_PROBLEM TO SOLVE_: Return all of the data below verbatim and exclude every picture.

_EXTRACTED INFORMATION_:
== == ==
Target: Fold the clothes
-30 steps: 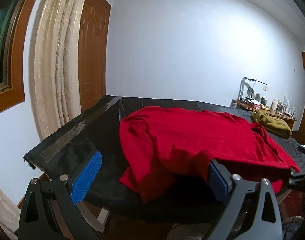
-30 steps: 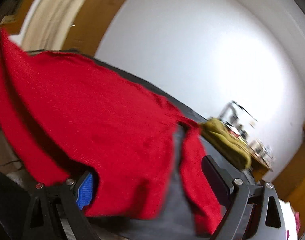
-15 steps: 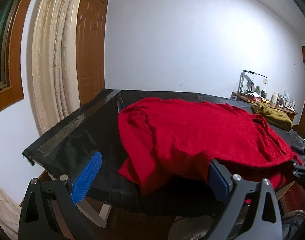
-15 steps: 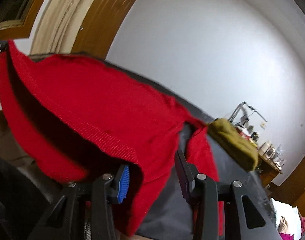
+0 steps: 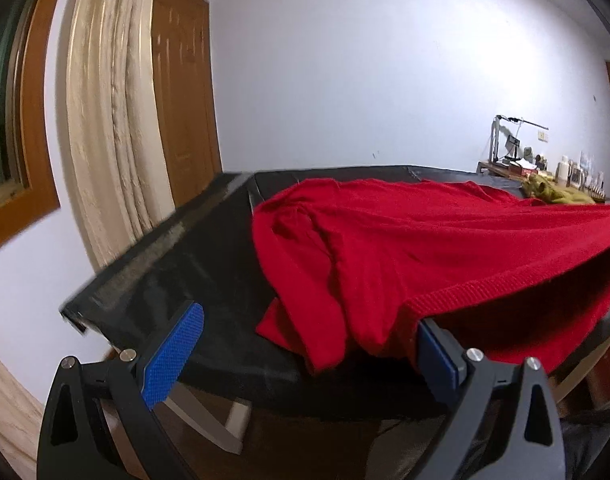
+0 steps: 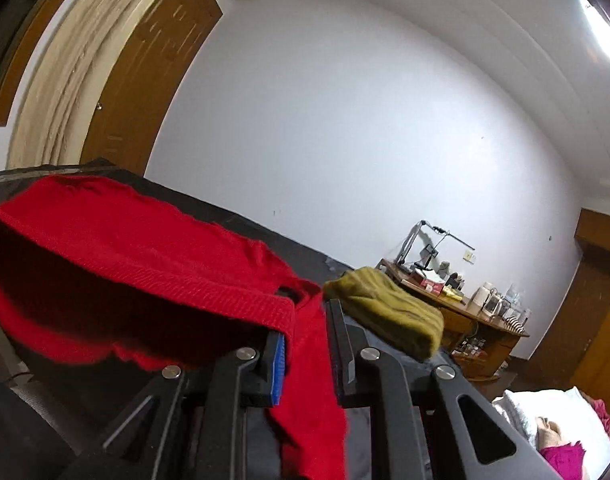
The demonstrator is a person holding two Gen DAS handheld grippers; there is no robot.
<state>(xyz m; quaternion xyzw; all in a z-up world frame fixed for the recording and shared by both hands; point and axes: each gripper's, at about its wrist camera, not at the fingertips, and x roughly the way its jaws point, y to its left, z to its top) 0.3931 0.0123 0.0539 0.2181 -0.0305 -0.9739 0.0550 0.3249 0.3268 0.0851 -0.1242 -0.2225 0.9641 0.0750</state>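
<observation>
Right gripper (image 6: pixel 305 344) jaws closing on sweater (image 6: pixel 145 248)

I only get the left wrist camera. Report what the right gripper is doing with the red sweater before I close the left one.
Observer: The right gripper has the ribbed hem of the red sweater between its jaws, which are closing on it.
Operator: Tell me what lies beyond it on that side.
Observer: An olive-green garment, folded into a neat block, lies just past the gripper's fingers.
Operator: Report anything lower down on that side.
Observer: A pink cloth lies on white bedding in the bottom right corner of that view.
</observation>
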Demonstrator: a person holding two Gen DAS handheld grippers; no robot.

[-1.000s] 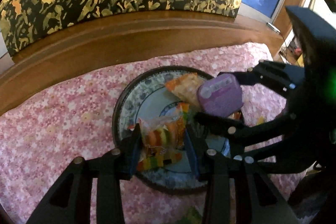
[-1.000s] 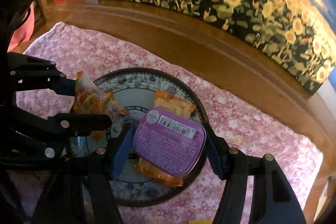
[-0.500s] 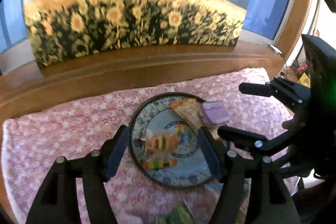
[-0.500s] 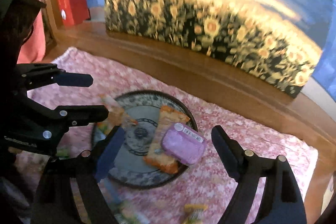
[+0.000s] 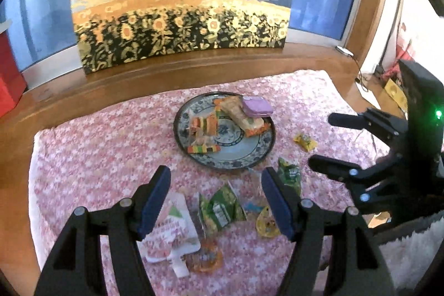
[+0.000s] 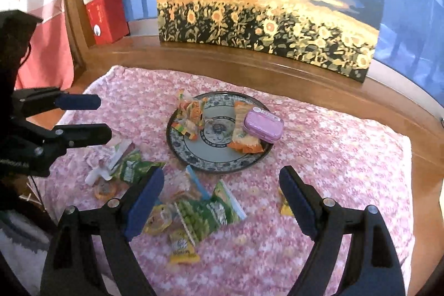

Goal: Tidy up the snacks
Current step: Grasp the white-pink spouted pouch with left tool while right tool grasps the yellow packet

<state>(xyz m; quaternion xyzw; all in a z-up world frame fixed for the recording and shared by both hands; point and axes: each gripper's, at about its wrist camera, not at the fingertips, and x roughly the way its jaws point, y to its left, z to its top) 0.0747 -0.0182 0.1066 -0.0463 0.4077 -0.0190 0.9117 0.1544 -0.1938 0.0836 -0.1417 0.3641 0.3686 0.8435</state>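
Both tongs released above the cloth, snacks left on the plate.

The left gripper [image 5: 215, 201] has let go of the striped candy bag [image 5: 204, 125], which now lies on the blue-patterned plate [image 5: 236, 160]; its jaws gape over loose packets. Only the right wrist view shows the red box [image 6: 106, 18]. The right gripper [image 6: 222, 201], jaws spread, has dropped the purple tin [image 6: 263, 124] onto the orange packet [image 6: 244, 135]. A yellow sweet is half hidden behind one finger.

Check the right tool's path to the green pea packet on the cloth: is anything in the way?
Nothing visible blocks it. The right tool is open and empty, and the green pea packet lies uncovered on the pink cloth between its fingers, short of the plate.
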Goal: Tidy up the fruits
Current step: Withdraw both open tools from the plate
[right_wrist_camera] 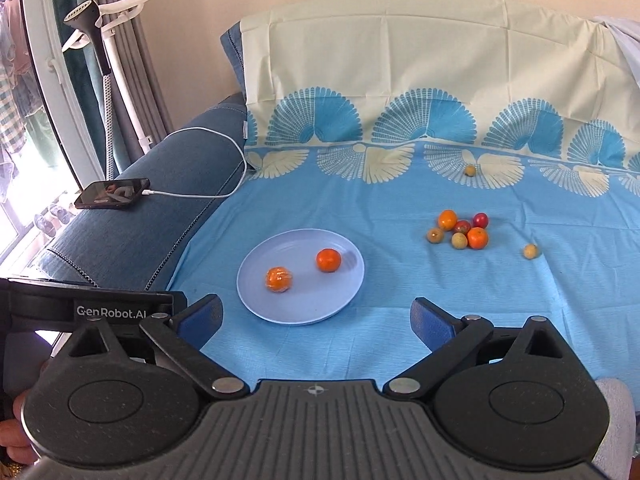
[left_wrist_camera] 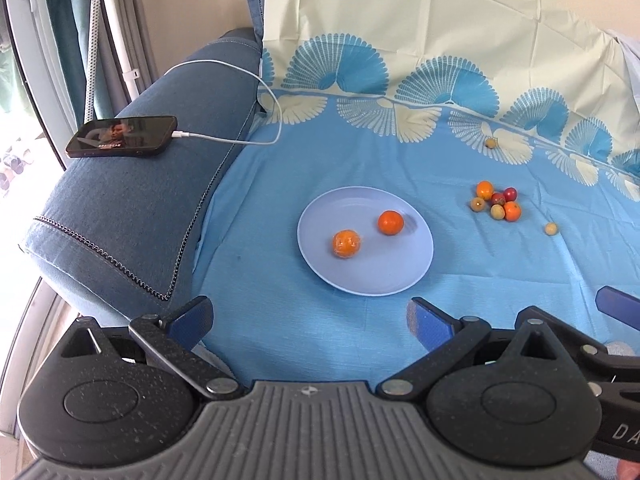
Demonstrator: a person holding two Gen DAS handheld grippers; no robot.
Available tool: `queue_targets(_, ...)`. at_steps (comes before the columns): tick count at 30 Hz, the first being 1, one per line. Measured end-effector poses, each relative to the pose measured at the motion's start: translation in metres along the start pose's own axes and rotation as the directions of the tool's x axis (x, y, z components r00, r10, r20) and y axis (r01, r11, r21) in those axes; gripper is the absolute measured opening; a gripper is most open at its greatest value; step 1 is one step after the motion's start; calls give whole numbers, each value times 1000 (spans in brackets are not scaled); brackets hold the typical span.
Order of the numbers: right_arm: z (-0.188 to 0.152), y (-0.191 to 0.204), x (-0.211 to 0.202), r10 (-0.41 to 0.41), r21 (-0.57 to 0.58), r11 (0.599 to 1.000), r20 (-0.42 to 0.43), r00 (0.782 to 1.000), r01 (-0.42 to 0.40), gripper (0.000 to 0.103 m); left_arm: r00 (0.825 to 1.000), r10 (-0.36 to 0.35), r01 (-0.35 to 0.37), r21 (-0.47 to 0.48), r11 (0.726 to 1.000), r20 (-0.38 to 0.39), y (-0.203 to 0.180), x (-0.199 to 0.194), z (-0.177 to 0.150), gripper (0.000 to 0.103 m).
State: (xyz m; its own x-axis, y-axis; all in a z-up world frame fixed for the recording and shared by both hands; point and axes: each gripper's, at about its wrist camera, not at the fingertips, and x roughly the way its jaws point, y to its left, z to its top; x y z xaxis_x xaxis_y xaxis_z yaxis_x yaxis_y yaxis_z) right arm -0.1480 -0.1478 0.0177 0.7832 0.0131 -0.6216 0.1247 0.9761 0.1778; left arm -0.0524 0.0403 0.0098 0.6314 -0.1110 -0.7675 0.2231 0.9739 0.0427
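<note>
A pale blue plate (left_wrist_camera: 320, 216) (right_wrist_camera: 256, 268) lies on the blue cloth with two oranges on it, one wrapped in film (left_wrist_camera: 346, 243) (right_wrist_camera: 279, 279) and one bare (left_wrist_camera: 391, 222) (right_wrist_camera: 328, 260). To its right sits a cluster of small fruits (left_wrist_camera: 498, 201) (right_wrist_camera: 460, 230), orange, red and yellowish. Two yellowish fruits lie apart, one right of the cluster (left_wrist_camera: 551, 228) (right_wrist_camera: 530, 251) and one farther back (left_wrist_camera: 490, 143) (right_wrist_camera: 469, 169). My left gripper (left_wrist_camera: 310, 320) is open and empty, in front of the plate. My right gripper (right_wrist_camera: 316, 318) is open and empty, short of the plate's right side.
A phone (left_wrist_camera: 122, 136) (right_wrist_camera: 113, 193) on a white charging cable (left_wrist_camera: 256, 80) (right_wrist_camera: 236, 148) rests on the blue sofa armrest at the left. A patterned cloth (left_wrist_camera: 440, 40) (right_wrist_camera: 400, 80) drapes the backrest. A garment steamer stand (right_wrist_camera: 108, 60) is by the window.
</note>
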Motion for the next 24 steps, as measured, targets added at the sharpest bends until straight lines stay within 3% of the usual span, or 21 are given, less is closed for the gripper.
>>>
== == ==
_FINAL ANSWER_:
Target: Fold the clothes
-30 steps: 
-30 steps: 
-15 steps: 
-15 steps: 
+0 steps: 
+0 steps: 
The demonstrator is a person holding two Gen DAS handheld grippers; there is no robot.
<state>(xyz m; quaternion xyzw; all in a z-up world frame fixed for the recording and shared by both hands; point and axes: each gripper's, at about its wrist camera, not at the fingertips, and x roughly the way its jaws point, y to its left, z to its top) 0.3931 0.0123 0.0539 0.2181 -0.0305 -0.9739 0.0550 0.3249 0.3268 0.0851 -0.1242 -0.2225 0.9641 0.0750</state>
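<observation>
Right gripper (image 6: pixel 305 344) jaws closing on sweater (image 6: pixel 145 248)

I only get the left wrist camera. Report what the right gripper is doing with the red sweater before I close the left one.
Observer: The right gripper has the ribbed hem of the red sweater between its jaws, which are closing on it.
Operator: Tell me what lies beyond it on that side.
Observer: An olive-green garment, folded into a neat block, lies just past the gripper's fingers.
Operator: Report anything lower down on that side.
Observer: A pink cloth lies on white bedding in the bottom right corner of that view.
</observation>
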Demonstrator: a person holding two Gen DAS handheld grippers; no robot.

[-1.000s] 
[-1.000s] 
[-0.500s] 
[-0.500s] 
[+0.000s] 
[+0.000s] 

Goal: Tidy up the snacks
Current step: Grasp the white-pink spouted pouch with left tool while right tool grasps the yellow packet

<state>(xyz m; quaternion xyzw; all in a z-up world frame fixed for the recording and shared by both hands; point and axes: each gripper's, at about its wrist camera, not at the fingertips, and x roughly the way its jaws point, y to its left, z to its top) 0.0747 -0.0182 0.1066 -0.0463 0.4077 -0.0190 0.9117 0.1544 -0.1938 0.0836 -0.1417 0.3641 0.3686 0.8435</state>
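Both tongs released above the cloth, snacks left on the plate.

The left gripper [image 5: 215, 201] has let go of the striped candy bag [image 5: 204, 125], which now lies on the blue-patterned plate [image 5: 236, 160]; its jaws gape over loose packets. Only the right wrist view shows the red box [image 6: 106, 18]. The right gripper [image 6: 222, 201], jaws spread, has dropped the purple tin [image 6: 263, 124] onto the orange packet [image 6: 244, 135]. A yellow sweet is half hidden behind one finger.

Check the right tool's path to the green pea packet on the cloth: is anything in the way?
Nothing visible blocks it. The right tool is open and empty, and the green pea packet lies uncovered on the pink cloth between its fingers, short of the plate.
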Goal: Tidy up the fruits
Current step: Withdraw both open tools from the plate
[right_wrist_camera] 
[left_wrist_camera] 
Demonstrator: a person holding two Gen DAS handheld grippers; no robot.
Available tool: `queue_targets(_, ...)`. at_steps (comes before the columns): tick count at 30 Hz, the first being 1, one per line. Measured end-effector poses, each relative to the pose measured at the motion's start: translation in metres along the start pose's own axes and rotation as the directions of the tool's x axis (x, y, z components r00, r10, r20) and y axis (r01, r11, r21) in those axes; gripper is the absolute measured opening; a gripper is most open at its greatest value; step 1 is one step after the motion's start; calls give whole numbers, each value times 1000 (spans in brackets are not scaled); brackets hold the typical span.
Order of the numbers: right_arm: z (-0.188 to 0.152), y (-0.191 to 0.204), x (-0.211 to 0.202), r10 (-0.41 to 0.41), r21 (-0.57 to 0.58), r11 (0.599 to 1.000), r20 (-0.42 to 0.43), r00 (0.782 to 1.000), r01 (-0.42 to 0.40), gripper (0.000 to 0.103 m); left_arm: r00 (0.825 to 1.000), r10 (-0.36 to 0.35), r01 (-0.35 to 0.37), r21 (-0.47 to 0.48), r11 (0.726 to 1.000), r20 (-0.38 to 0.39), y (-0.203 to 0.180), x (-0.199 to 0.194), z (-0.177 to 0.150), gripper (0.000 to 0.103 m).
State: (xyz m; its own x-axis, y-axis; all in a z-up world frame fixed for the recording and shared by both hands; point and axes: each gripper's, at about its wrist camera, not at the fingertips, and x roughly the way its jaws point, y to its left, z to its top; x y z xaxis_x xaxis_y xaxis_z yaxis_x yaxis_y yaxis_z) right arm -0.1480 -0.1478 0.0177 0.7832 0.0131 -0.6216 0.1247 0.9761 0.1778; left arm -0.0524 0.0403 0.0098 0.6314 -0.1110 -0.7675 0.2231 0.9739 0.0427
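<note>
A pale blue plate (left_wrist_camera: 320, 216) (right_wrist_camera: 256, 268) lies on the blue cloth with two oranges on it, one wrapped in film (left_wrist_camera: 346, 243) (right_wrist_camera: 279, 279) and one bare (left_wrist_camera: 391, 222) (right_wrist_camera: 328, 260). To its right sits a cluster of small fruits (left_wrist_camera: 498, 201) (right_wrist_camera: 460, 230), orange, red and yellowish. Two yellowish fruits lie apart, one right of the cluster (left_wrist_camera: 551, 228) (right_wrist_camera: 530, 251) and one farther back (left_wrist_camera: 490, 143) (right_wrist_camera: 469, 169). My left gripper (left_wrist_camera: 310, 320) is open and empty, in front of the plate. My right gripper (right_wrist_camera: 316, 318) is open and empty, short of the plate's right side.
A phone (left_wrist_camera: 122, 136) (right_wrist_camera: 113, 193) on a white charging cable (left_wrist_camera: 256, 80) (right_wrist_camera: 236, 148) rests on the blue sofa armrest at the left. A patterned cloth (left_wrist_camera: 440, 40) (right_wrist_camera: 400, 80) drapes the backrest. A garment steamer stand (right_wrist_camera: 108, 60) is by the window.
</note>
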Motion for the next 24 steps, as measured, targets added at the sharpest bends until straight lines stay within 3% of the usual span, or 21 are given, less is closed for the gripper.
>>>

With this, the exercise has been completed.